Remember a lot of autistic food complications can be linked to a person’s routine so, using the same criteria outlined above, explain exactly how the new meal will be given to the autist so the changes don’t come as a surprise. If the autist isn’t able to understand then, as always, social stories are your best friend.
During this time, it’s also important not to treat the food the autistic person enjoys as a reward as they will then see other foods as punishment and may become more deterred. Similarly, make sure everyone in the household is eating the same thing at the same time.
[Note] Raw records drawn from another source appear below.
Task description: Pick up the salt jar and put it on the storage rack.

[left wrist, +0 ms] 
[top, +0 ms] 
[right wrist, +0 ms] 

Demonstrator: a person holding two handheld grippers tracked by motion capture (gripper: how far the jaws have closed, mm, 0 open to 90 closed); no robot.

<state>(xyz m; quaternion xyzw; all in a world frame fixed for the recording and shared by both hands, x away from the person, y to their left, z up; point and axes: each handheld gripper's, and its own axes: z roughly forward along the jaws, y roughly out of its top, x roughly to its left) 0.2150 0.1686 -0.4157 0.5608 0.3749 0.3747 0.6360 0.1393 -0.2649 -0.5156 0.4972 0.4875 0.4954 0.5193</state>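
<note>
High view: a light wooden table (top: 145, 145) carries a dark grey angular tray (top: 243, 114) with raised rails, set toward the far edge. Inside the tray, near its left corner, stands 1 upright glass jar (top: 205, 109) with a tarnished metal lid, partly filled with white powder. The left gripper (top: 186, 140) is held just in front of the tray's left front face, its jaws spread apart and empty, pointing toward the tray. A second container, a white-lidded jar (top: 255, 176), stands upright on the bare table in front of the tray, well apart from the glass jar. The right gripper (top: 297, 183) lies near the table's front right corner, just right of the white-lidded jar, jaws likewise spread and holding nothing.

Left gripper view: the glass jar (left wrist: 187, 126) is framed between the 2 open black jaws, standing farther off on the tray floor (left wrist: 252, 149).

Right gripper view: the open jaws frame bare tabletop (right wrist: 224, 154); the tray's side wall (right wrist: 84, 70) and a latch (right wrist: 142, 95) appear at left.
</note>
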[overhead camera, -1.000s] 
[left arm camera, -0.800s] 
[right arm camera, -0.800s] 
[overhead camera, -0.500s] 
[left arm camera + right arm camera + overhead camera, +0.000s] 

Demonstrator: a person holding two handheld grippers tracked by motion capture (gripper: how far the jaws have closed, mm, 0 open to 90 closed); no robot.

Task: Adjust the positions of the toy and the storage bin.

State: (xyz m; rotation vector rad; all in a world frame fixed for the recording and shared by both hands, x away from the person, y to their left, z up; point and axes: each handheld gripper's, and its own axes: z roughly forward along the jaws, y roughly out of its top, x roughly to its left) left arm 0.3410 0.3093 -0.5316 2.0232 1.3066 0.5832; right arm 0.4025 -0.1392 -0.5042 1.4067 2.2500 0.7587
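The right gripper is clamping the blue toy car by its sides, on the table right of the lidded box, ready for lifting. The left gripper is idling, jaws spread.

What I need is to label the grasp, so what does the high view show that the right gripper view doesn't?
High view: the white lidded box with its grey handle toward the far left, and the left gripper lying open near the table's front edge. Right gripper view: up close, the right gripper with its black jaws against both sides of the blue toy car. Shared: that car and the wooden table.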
If an autist sees that others don’t have to eat what they don’t want to, they are more likely to resist what is on their plate.
Finally, while it’s understandable that any parents would feel defeated at being unable to do something as seemingly natural as feeding their child, this is not a reason to have to shoulder the burden alone. While I do believe the tips I have given can help, in certain cases (like my own), you may need the assistance of professionals such as therapists and dieticians with a working knowledge of autism. This by no means makes you a failure as a parent or carer; reaching out and finding specialised support proves that you only mean the best by getting the best.